I remember some comedian saying that when a guy introduces one of his buddies to his girlfriend, and the buddy’s impressed, he’ll say to himself “Aw, what a great girl. He’s so lucky. I’ve got to get a girl like that.” Same situation reversed, with a female friend being impressed with the other one’s boyfriend: “What a man. I want that man. I’ll kill that bitch to get him.” He was making a point about all women seeing one another as rivals, or something.
That’s exactly what I thought you were saying. Maybe I’m misunderstanding something. I wasn’t suggesting there’s been a societal change, though. I doubt there has been, but I’m not in position to measure it. I was saying that as I’ve matured, and my friends have matured/changed/been selected differently, I have stopped hearing the complaint.
That was Chris Rock.
IOW … it’s men’s fault. even when the topic of discussion is an experiment in which the targeted men in question did nothing of the sort. Sexist assumptions, there.
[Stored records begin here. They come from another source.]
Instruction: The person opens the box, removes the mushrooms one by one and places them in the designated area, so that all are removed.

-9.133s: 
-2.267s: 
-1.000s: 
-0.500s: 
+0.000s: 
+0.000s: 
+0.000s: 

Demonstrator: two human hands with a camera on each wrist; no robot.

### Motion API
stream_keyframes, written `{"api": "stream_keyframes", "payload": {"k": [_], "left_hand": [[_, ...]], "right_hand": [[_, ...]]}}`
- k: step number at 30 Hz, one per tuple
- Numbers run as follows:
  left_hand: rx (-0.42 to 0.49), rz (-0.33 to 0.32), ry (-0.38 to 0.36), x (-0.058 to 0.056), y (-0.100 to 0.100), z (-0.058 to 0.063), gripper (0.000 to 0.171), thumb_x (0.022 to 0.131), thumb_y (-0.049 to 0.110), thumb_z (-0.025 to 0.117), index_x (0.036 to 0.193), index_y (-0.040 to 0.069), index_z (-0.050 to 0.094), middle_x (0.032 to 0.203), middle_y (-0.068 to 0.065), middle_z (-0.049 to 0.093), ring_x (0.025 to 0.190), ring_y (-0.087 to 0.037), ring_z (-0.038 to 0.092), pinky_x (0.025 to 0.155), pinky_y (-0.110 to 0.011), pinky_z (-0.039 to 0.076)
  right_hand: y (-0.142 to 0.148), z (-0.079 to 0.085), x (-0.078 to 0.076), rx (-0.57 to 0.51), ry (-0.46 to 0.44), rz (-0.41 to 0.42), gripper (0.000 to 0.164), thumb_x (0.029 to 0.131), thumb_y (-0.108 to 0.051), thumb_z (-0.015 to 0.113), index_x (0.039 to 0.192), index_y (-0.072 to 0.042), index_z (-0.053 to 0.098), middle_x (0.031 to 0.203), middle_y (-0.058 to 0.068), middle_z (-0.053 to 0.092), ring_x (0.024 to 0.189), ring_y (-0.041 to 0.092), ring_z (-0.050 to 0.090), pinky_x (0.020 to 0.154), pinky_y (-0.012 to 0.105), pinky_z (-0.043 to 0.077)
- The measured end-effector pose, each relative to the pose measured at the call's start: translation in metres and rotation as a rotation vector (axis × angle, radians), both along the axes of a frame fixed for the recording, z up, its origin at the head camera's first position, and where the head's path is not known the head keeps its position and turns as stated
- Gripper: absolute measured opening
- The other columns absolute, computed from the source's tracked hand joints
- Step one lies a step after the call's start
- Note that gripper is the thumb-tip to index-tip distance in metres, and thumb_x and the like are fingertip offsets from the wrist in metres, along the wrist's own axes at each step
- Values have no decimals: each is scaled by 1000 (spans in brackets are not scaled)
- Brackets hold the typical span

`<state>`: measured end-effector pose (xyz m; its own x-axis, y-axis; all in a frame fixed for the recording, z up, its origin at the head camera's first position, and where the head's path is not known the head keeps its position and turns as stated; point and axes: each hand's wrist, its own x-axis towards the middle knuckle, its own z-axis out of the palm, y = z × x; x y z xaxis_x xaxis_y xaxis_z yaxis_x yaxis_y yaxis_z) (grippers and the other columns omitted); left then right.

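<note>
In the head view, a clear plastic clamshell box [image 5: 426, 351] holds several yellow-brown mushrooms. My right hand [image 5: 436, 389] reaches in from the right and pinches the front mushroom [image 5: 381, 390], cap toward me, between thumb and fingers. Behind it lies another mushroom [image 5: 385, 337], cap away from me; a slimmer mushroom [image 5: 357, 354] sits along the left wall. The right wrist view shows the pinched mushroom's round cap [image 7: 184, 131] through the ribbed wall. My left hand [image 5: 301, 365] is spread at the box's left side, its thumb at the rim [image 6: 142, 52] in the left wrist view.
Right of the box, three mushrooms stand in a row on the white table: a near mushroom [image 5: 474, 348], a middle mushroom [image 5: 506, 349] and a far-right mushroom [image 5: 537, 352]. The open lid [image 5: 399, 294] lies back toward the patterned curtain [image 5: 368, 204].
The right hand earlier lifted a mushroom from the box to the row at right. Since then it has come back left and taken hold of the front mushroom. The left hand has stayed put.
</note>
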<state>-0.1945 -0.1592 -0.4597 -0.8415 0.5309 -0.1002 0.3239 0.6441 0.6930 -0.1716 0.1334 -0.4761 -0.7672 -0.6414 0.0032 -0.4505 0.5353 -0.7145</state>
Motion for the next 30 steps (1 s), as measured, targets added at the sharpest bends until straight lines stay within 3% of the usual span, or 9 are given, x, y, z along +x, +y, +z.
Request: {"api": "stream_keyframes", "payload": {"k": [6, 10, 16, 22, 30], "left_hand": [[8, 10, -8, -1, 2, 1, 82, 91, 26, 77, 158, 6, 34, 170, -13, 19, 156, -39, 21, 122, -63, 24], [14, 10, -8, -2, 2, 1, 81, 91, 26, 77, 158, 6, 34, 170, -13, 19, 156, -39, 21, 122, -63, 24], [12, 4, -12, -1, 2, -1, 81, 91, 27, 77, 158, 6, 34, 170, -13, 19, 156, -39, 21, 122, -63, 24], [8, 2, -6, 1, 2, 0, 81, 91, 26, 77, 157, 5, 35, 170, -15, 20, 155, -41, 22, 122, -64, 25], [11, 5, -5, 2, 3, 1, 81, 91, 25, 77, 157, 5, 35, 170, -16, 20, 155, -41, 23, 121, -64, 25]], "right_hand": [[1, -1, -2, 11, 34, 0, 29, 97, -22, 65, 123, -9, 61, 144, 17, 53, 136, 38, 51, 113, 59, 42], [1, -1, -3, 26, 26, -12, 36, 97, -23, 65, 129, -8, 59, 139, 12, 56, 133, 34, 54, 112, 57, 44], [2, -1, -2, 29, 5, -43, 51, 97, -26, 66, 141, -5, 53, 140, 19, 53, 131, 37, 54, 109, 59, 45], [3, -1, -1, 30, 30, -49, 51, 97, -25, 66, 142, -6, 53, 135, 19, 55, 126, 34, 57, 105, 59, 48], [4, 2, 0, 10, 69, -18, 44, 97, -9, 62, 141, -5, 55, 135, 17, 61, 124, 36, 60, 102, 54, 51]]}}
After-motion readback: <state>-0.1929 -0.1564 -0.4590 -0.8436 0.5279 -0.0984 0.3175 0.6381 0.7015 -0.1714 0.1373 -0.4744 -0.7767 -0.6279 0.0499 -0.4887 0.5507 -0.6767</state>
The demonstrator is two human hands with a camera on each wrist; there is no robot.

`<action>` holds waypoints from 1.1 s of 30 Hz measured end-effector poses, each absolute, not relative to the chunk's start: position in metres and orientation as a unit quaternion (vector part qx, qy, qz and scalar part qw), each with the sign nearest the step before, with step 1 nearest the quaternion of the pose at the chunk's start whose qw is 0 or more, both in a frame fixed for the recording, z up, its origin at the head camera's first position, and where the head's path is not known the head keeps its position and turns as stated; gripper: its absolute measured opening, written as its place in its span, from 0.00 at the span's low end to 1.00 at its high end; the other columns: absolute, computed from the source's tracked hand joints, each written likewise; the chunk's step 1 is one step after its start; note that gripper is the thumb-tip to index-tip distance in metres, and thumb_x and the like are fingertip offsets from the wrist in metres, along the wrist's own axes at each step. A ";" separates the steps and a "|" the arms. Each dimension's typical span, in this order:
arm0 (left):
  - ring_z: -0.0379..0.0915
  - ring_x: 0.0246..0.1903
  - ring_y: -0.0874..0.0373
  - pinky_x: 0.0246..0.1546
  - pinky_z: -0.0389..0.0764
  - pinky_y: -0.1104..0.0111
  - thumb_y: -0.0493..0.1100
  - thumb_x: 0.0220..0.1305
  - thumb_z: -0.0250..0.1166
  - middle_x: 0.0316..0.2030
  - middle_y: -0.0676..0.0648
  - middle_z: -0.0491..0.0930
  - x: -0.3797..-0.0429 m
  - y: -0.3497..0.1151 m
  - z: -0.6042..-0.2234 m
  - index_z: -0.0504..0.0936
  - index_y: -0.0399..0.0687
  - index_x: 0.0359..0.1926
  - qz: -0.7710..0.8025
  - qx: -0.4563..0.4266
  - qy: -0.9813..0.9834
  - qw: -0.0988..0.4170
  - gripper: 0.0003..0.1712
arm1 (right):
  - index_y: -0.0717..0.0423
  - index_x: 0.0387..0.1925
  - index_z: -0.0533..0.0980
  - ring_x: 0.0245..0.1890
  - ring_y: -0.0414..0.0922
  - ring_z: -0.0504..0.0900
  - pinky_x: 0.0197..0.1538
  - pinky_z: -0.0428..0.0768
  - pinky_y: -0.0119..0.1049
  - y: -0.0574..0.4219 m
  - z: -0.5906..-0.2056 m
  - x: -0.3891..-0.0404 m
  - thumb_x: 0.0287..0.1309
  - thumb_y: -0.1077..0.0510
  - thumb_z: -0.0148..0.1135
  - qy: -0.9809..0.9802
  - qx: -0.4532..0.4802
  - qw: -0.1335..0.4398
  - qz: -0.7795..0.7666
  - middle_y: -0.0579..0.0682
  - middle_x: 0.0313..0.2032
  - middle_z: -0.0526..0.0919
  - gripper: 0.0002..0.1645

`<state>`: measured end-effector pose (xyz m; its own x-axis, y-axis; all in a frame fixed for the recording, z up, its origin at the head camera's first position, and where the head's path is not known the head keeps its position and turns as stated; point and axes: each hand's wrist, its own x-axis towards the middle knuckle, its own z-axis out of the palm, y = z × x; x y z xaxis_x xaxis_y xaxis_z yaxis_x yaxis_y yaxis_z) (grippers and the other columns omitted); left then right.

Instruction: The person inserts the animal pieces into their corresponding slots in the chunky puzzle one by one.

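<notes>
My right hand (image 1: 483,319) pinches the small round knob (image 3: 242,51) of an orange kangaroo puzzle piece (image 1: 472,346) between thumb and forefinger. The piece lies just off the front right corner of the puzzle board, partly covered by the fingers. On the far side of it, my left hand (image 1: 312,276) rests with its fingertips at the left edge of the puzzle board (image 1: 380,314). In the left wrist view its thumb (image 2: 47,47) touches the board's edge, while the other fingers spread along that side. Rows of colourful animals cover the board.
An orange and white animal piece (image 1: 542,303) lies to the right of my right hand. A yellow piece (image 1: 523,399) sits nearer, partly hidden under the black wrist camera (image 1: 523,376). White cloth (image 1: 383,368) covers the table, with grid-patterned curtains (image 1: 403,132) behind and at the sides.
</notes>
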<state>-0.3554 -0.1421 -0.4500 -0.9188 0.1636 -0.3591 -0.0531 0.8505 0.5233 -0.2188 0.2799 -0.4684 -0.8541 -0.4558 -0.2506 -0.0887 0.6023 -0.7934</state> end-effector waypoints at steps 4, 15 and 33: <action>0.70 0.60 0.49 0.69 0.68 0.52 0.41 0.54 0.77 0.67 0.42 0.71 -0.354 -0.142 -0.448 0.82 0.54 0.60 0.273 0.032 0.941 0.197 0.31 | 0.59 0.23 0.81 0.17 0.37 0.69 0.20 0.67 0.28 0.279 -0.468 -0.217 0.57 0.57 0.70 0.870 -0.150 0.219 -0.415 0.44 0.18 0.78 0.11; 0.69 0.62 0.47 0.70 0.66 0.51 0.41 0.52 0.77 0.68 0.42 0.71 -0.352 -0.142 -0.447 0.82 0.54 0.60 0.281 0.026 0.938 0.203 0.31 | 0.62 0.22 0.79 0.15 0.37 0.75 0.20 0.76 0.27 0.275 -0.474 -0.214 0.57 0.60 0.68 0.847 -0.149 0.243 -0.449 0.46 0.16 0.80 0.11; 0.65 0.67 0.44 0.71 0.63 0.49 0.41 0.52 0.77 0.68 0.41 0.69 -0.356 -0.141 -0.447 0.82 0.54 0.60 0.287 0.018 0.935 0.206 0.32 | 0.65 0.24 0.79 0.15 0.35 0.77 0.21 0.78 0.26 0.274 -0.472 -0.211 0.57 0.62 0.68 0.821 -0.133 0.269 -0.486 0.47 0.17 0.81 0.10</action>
Well, that’s just narrow-mindedness, isn’t it?
The problem is the question seeks it’s own answer in other words you have a case of circular logic.
A woman says “All the good guys are taken.” Why? Because if a guy ISN’T taken, there must be something wrong with him.
As a gay male it cracks me up when I hear when say “All the good looking guys are gay.” I feel like saying “Where the hell are you lookin’ 'cause it’s rare I see an acutal goodlooking gay guy.”
I’m sure my observation is just as faulty as theirs is but that’s the way it is.
Heh. This is definitely an old meme–I remember seeing it in a Doonesbury in, I think, the early- or mid-eighties …
“All the decent men in this town are either married or gay.”
“That’s a bit of an exaggeration, isn’t it?”
“No, I’m serious … See that cute guy in the jogging shorts over there?”
“Yes, why?”
“HEY, YOU! IN THE SHORTS! Yeah, you. What’s the story? Married or gay?”
“Both.”
“See? It’s just getting worse!”
Aren’t you around 20 yrs old? How much maturing can you have done?